Engleby does not indulge pity, he is a man that seem capable of controlling his actions, but through the book he only let me feel disgust. He is misogynistic, anti human, full of himself, even though in the start his early life deserves empathy. His punishment is completely worth, even after remembering his crime, he does not have any remorse nor does he blame himself for his actions. The only responsible for Jennifer's death is Jennifer herself.
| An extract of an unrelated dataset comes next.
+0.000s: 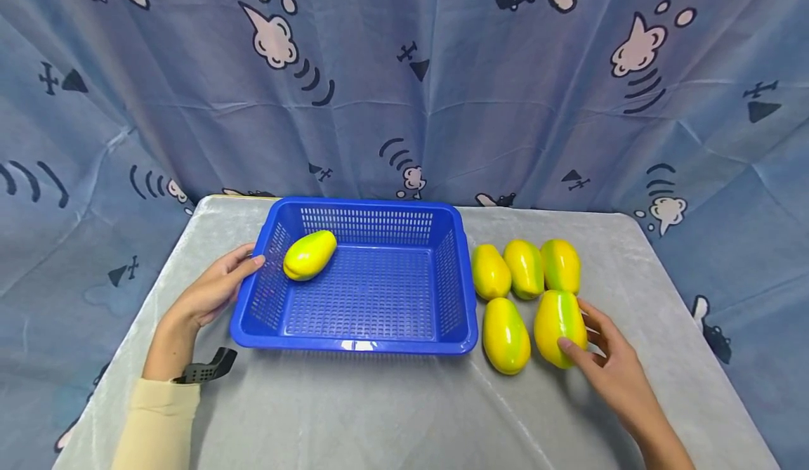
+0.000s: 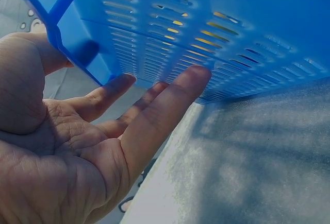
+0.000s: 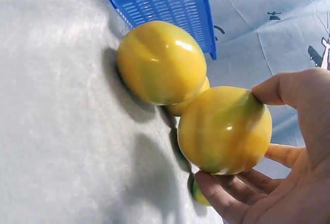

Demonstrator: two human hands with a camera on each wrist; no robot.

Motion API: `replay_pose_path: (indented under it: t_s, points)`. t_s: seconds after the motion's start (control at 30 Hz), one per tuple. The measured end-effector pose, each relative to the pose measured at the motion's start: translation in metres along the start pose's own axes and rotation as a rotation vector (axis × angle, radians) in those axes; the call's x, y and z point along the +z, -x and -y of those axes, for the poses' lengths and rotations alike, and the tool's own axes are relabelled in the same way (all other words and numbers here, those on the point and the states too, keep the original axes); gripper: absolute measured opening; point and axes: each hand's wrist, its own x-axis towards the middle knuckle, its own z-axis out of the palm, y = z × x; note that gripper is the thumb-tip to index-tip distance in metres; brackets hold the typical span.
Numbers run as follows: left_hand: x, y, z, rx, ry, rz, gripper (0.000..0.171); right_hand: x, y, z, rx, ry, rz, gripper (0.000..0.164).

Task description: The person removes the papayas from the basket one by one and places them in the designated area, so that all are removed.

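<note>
My right hand [image 1: 609,357] grips a glossy yellow papaya [image 1: 560,326] with a green stripe, thumb on one side and fingers on the other. In the right wrist view this papaya [image 3: 225,131] appears raised off the cloth. Another papaya [image 1: 506,336] lies just left of it, and three more, including one papaya [image 1: 560,265], sit behind. At the left, my left hand [image 1: 218,280] holds the rim of a blue plastic basket [image 1: 354,346], thumb over the edge. Its fingers [image 2: 154,126] lie against the slotted outer wall. Inside the basket rests one papaya [image 1: 310,255], near its left wall.
A pale grey cloth [image 1: 379,414] covers the table. Behind it hangs a blue patterned curtain [image 1: 379,105], which also runs down both sides. A black strap device [image 1: 208,368] sits on my left wrist.
</note>
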Motion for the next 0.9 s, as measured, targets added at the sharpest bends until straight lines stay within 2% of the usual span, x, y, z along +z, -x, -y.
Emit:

Engleby is a model of a naturalist sound psychopath, and the author tries to introduce us in the world of such a man, trying to make us understand how such crimes are possible, offering himself an analysis of Engleby's psyche, through the forms of the papers written by his doctors.
Jennifer is the helpless victim, in her prime, and we can see through glimpses of her first person story diary, that she has a normal student life, only to be terminated by Engleby's erratic act.
The novel itself leaves me with a bitter taste, hoping that there are not many Englebys out there, but knowing that the human mind is very complicated and still full of mysteries that we can possibly solve.